There is an excellent novel called _Star Trek: Ex Machina_ written by Christopher L. Bennett, which is a sequel to "For the World is Hollow...", but it is set soon after the events of _Star Trek: The Motion Picture,_ so I recommend _not_ reading it until after you see the movie first. McCoy has multiple issues to deal with, and Kirk's reputation for being a slayer of mechanical gods is working very much against him. Bennett (the author) has never disappointed me with any Trek novel he's written.
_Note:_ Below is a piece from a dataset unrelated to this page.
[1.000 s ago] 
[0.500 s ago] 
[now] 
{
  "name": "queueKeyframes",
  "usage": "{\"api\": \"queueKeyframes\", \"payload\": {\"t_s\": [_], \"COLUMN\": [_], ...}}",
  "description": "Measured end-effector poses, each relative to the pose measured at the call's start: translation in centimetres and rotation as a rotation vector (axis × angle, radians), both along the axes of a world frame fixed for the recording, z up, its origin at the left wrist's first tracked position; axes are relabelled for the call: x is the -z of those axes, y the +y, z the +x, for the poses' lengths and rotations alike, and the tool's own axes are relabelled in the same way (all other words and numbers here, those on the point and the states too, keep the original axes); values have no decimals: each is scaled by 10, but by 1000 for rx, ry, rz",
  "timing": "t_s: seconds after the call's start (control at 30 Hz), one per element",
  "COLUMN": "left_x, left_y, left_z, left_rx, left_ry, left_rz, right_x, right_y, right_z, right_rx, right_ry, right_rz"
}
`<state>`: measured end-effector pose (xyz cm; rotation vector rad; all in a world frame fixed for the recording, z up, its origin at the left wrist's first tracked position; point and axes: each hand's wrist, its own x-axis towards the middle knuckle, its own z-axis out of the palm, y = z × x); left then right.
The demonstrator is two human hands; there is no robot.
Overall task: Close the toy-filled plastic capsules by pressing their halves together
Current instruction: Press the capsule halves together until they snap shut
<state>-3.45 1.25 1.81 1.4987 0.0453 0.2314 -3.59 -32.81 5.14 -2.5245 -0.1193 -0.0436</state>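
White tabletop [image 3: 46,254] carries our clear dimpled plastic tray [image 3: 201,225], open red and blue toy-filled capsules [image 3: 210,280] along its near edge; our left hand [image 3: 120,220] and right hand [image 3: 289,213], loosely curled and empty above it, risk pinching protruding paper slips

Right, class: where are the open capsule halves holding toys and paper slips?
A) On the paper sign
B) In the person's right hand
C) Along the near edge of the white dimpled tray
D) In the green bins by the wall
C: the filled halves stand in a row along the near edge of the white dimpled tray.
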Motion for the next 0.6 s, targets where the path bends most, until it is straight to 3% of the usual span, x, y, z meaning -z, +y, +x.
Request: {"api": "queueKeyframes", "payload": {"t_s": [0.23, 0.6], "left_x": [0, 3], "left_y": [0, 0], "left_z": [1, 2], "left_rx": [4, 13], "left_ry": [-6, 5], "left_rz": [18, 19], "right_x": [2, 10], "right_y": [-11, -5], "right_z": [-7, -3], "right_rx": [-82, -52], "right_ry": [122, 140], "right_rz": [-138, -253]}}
Day of the Dove was definitely one of my favorite episodes. Anything featuring Starfleet's adversaries Klingons, Romulans, Tholians, Space Hippies, etc. is just pure gold to me. I would like to suggest you take a look at Star Trek Deep Space Nine and Star Trek Voyager as Kirk's opponents from the original series reprised their roles with new storylines. The actors who originally played Kor, Kang and Koloth (John Colicos, Michael Ansara and WIlliam Campbell) appeared together in one epic, very memorable DS0 episode. Check it out!
Hey, Courtney! Michael Ansara returned to play Kang along with William Campbell's Koloth and John Colicos' Kor in an episode of "Star Trek: Deep Space Nine" thirty years later! All three actors reprised their Klingon roles for that special episode.
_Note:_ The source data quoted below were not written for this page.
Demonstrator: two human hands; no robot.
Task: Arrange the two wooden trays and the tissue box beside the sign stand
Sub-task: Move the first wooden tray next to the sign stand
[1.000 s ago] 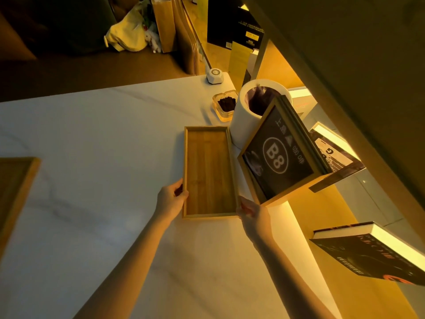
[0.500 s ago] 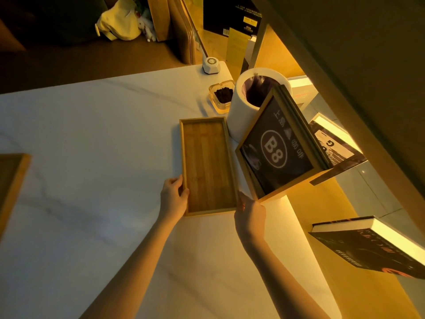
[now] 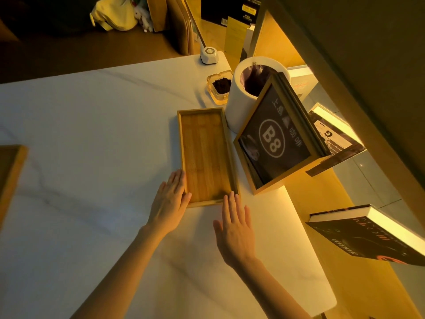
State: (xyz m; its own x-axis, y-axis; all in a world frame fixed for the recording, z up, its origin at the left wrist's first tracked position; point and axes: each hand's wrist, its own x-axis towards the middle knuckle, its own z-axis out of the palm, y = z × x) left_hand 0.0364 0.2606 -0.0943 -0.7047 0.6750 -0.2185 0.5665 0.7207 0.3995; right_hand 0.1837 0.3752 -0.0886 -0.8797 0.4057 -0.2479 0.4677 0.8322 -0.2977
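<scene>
A long wooden tray [image 3: 203, 143] lies flat on the white marble table [image 3: 92, 134], just left of the wood-framed sign stand [image 3: 273, 141] marked B8. My left hand [image 3: 170, 201] rests flat and open against the tray's near left corner. My right hand [image 3: 236, 229] lies flat and open on the table, its fingertips at the tray's near right corner. A second wooden tray [image 3: 10, 173] shows only partly at the left edge. No tissue box is in view.
A white cylinder bin [image 3: 239, 104] with a dark liner stands behind the sign stand. An amber ashtray [image 3: 219, 86] and a small white call device [image 3: 208, 55] sit near the far edge. Books [image 3: 372, 236] jut from the lit shelf on the right.
Both hands let go of the tray's near corners and now lie flat with fingers spread. The tray stays beside the sign stand.
</scene>
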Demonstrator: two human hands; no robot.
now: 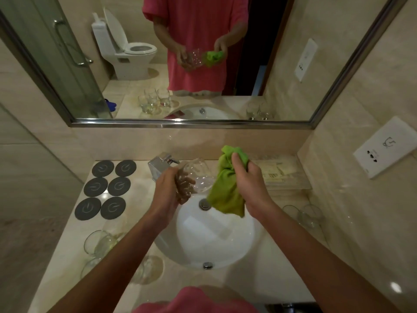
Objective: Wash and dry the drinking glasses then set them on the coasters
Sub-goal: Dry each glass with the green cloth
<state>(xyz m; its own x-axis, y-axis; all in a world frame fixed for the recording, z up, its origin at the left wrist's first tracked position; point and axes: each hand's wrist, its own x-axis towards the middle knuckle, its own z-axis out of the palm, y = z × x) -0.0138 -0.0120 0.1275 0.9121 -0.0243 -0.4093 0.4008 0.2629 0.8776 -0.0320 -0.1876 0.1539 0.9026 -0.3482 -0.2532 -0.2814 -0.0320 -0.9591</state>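
Beige marble counter [225, 281], white oval sink [216, 236], wall mirror [180, 64] above. Left hand [169, 188] grips a tilted glass [198, 175] over the sink; right hand [248, 177] clutches a green cloth [225, 195] beside it. Six grey coasters [106, 188] sit at left, bare.

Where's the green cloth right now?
In the head view, the green cloth is gripped by the right hand, hanging over the back of the sink, just right of the glass held in the left hand.
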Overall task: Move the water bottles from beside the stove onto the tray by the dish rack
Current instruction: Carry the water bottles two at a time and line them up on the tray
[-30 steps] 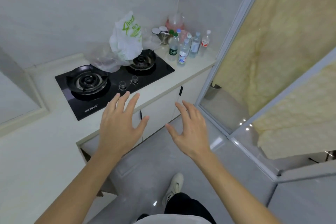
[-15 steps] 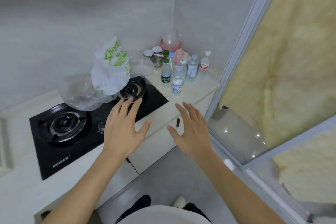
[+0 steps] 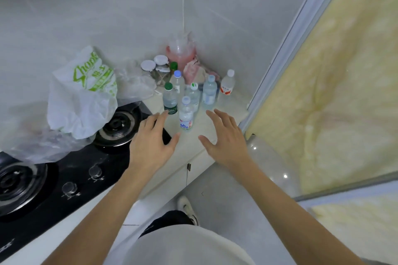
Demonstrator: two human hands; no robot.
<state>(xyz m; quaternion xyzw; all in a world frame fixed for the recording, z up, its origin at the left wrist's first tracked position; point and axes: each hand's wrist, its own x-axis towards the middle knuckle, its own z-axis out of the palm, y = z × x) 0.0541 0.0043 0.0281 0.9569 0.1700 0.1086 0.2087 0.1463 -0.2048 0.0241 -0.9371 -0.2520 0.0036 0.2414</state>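
A cluster of small clear water bottles (image 3: 189, 97) is seen upright at the centre of the frame, on the pale counter (image 3: 228, 107) in the corner, just right of the black stove (image 3: 64, 178). The nearest bottle (image 3: 185, 113) carries a pale cap and a red-and-blue label; a green-capped bottle (image 3: 170, 99) with a dark green label stands to its left. Others are capped blue or white, one at the right with a red label (image 3: 227, 83). Both hands are held spread and empty: the left hand (image 3: 151, 144) with fingertips near the green-capped bottle, the right hand (image 3: 226, 140) just right of the nearest bottle. A white plastic bag (image 3: 81, 94) is seen at the left, over the stove.
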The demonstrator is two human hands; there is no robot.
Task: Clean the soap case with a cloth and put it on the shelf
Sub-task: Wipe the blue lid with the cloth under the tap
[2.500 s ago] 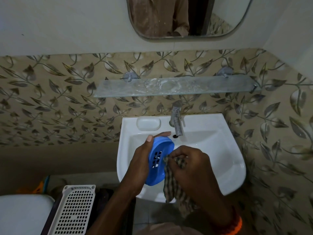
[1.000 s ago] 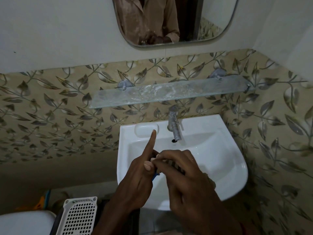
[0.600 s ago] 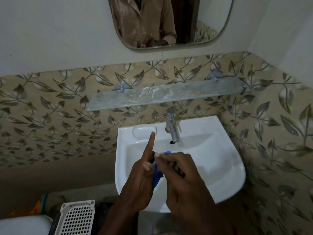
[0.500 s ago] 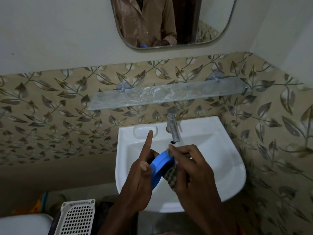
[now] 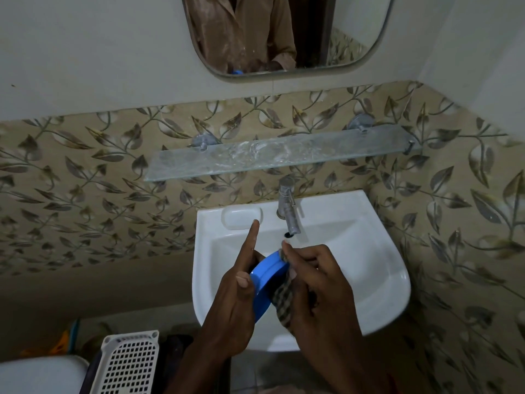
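Observation:
I hold a blue plastic soap case (image 5: 265,282) edge-on over the white sink (image 5: 377,268). My left hand (image 5: 237,300) grips it from the left, thumb on its rim and index finger pointing straight up. My right hand (image 5: 315,282) presses a checked brown cloth (image 5: 282,301) against the case's right face, fingertips at its upper edge. The cloth hangs a little below the case. The glass shelf (image 5: 278,156) is mounted on the tiled wall above the tap and carries nothing.
A metal tap (image 5: 288,206) sticks out over the basin, close above my hands. A moulded soap recess (image 5: 241,217) sits left of it. A mirror (image 5: 284,35) hangs above the shelf. A white perforated basket (image 5: 127,362) stands at lower left.
The soap case has turned from face-on to edge-on between my hands. The cloth has gone to its right side, and my left index finger now points up.

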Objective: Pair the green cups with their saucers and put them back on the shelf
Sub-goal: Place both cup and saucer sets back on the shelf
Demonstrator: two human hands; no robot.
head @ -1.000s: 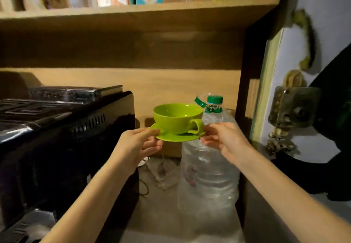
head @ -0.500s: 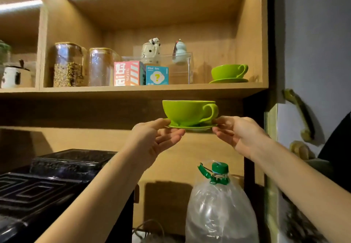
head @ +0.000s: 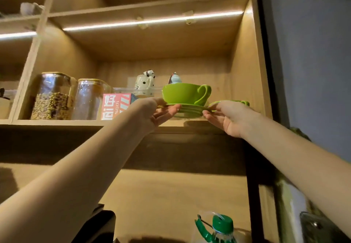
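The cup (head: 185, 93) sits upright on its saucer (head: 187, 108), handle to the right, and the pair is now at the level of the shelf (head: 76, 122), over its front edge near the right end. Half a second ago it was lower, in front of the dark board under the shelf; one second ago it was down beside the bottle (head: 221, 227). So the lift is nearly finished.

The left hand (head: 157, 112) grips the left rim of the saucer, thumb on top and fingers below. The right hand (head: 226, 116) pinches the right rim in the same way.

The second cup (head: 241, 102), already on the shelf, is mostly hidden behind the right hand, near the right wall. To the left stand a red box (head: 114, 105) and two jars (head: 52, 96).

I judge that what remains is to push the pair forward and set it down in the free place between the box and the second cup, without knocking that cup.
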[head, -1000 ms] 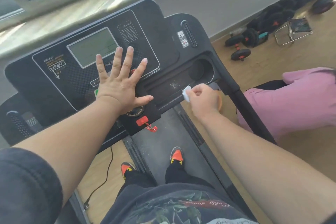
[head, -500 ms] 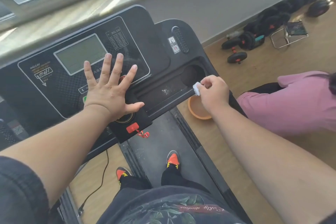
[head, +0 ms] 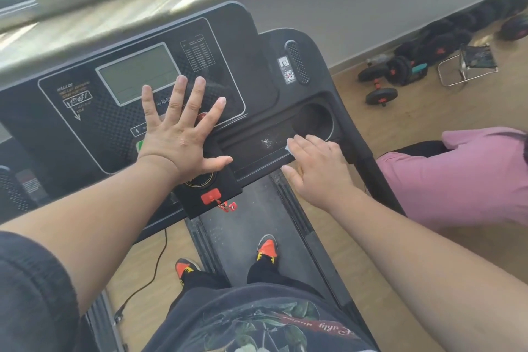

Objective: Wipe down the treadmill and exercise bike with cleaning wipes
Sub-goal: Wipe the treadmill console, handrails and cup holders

Hey! Hope you are well! Looking forward to seeing this episode in the future 😁
Kirk got. BSlapped by Kang, "OUCH 'look
This is a fun channel
Both really good season three episodes. Day of the Dove is my favorite of the two. That said the second one featuring McCoy is awesome too.
Yes! We love to see more McCoy!
In the remake of the Time Machine there is a very clear but unstated message about race and 'melanation'.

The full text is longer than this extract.